● TASK OBJECTIVE
These entries are to be retyped in full, word for word.

[Source data]
++++++++

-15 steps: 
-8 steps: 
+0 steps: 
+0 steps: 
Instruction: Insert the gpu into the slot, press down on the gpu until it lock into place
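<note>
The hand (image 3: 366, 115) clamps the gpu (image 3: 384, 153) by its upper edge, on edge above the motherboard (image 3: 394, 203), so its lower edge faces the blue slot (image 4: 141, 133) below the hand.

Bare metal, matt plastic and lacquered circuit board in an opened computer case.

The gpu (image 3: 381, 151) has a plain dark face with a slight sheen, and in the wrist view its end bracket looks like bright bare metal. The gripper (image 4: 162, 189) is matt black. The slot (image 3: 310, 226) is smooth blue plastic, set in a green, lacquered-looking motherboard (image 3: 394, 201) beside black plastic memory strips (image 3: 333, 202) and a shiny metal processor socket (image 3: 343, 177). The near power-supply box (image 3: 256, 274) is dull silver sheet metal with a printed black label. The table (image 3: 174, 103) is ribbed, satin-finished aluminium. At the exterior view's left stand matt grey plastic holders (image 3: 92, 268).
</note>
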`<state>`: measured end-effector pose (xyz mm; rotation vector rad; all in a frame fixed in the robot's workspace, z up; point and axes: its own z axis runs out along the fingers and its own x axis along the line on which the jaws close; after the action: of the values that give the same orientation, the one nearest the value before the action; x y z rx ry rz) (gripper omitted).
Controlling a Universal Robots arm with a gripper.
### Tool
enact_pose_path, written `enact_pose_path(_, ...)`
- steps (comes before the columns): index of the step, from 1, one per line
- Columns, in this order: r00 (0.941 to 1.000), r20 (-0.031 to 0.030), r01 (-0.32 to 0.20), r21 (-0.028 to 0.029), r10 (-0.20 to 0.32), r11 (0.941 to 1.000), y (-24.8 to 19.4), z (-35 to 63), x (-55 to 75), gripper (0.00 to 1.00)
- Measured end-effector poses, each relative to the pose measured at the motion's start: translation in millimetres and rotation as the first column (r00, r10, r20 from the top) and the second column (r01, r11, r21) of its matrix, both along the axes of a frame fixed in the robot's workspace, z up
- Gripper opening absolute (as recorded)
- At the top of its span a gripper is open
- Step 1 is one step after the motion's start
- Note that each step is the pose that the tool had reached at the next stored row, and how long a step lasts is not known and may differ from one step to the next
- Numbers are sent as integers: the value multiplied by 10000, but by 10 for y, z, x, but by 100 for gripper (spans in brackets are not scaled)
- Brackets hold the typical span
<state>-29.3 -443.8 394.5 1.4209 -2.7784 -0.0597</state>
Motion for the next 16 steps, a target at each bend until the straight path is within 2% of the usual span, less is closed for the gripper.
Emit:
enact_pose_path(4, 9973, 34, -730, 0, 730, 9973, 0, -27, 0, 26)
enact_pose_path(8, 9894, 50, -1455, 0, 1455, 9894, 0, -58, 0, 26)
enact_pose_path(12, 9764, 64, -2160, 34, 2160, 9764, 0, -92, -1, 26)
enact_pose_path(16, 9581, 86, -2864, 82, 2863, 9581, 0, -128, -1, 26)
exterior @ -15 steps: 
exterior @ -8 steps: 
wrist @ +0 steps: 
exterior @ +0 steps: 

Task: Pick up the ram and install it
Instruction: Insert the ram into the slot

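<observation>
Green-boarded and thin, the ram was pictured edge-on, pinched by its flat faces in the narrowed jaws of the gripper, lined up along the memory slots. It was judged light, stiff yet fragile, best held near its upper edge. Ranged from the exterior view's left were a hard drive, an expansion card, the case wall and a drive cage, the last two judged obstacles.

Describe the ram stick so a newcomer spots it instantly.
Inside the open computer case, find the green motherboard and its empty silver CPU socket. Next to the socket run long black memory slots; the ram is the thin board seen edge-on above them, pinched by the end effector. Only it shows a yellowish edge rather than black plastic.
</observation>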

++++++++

● EXERCISE RESULT
-15 steps: 
-8 steps: 
+0 steps: 
+0 steps: 
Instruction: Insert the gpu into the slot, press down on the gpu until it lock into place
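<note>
The hand (image 3: 366, 115) clamps the gpu (image 3: 384, 153) by its upper edge, on edge above the motherboard (image 3: 394, 203), so its lower edge faces the blue slot (image 4: 141, 133) below the hand.

Bare metal, matt plastic and lacquered circuit board in an opened computer case.

The gpu (image 3: 381, 151) has a plain dark face with a slight sheen, and in the wrist view its end bracket looks like bright bare metal. The gripper (image 4: 162, 189) is matt black. The slot (image 3: 310, 226) is smooth blue plastic, set in a green, lacquered-looking motherboard (image 3: 394, 201) beside black plastic memory strips (image 3: 333, 202) and a shiny metal processor socket (image 3: 343, 177). The near power-supply box (image 3: 256, 274) is dull silver sheet metal with a printed black label. The table (image 3: 174, 103) is ribbed, satin-finished aluminium. At the exterior view's left stand matt grey plastic holders (image 3: 92, 268).
</note>
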`<state>`: measured end-effector pose (xyz mm; rotation vector rad; all in a frame fixed in the robot's workspace, z up; point and axes: its own z axis runs out along the fingers and its own x axis along the line on which the jaws close; after the action: of the values that give the same orientation, the one nearest the value before the action; x y z rx ry rz) (gripper omitted).
Controlling a Universal Robots arm with a gripper.
### Tool
enact_pose_path, written `enact_pose_path(_, ...)`
- steps (comes before the columns): index of the step, from 1, one per line
- Columns, in this order: r00 (0.941 to 1.000), r20 (-0.031 to 0.030), r01 (-0.32 to 0.20), r21 (-0.028 to 0.029), r10 (-0.20 to 0.32), r11 (0.941 to 1.000), y (-24.8 to 19.4), z (-35 to 63), x (-55 to 75), gripper (0.00 to 1.00)
- Measured end-effector poses, each relative to the pose measured at the motion's start: translation in millimetres and rotation as the first column (r00, r10, r20 from the top) and the second column (r01, r11, r21) of its matrix, both along the axes of a frame fixed in the robot's workspace, z up
- Gripper opening absolute (as recorded)
- At the top of its span a gripper is open
- Step 1 is one step after the motion's start
- Note that each step is the pose that the tool had reached at the next stored row, and how long a step lasts is not known and may differ from one step to the next
- Numbers are sent as integers: the value multiplied by 10000, but by 10 for y, z, x, but by 100 for gripper (spans in brackets are not scaled)
- Brackets hold the typical span
<state>-29.3 -443.8 394.5 1.4209 -2.7784 -0.0597</state>
Motion for the next 16 steps, a target at each bend until the straight path is within 2% of the usual span, less is closed for the gripper.
Emit:
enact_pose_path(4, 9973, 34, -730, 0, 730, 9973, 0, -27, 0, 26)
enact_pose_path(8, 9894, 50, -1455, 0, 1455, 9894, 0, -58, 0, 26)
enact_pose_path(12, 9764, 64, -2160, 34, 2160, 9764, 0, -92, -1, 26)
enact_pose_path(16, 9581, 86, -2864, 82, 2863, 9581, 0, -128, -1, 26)
exterior @ -15 steps: 
exterior @ -8 steps: 
wrist @ +0 steps: 
exterior @ +0 steps: 

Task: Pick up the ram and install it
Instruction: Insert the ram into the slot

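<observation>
Green-boarded and thin, the ram was pictured edge-on, pinched by its flat faces in the narrowed jaws of the gripper, lined up along the memory slots. It was judged light, stiff yet fragile, best held near its upper edge. Ranged from the exterior view's left were a hard drive, an expansion card, the case wall and a drive cage, the last two judged obstacles.

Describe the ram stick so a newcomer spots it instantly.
Inside the open computer case, find the green motherboard and its empty silver CPU socket. Next to the socket run long black memory slots; the ram is the thin board seen edge-on above them, pinched by the end effector. Only it shows a yellowish edge rather than black plastic.
</observation>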

The requested output is now complete.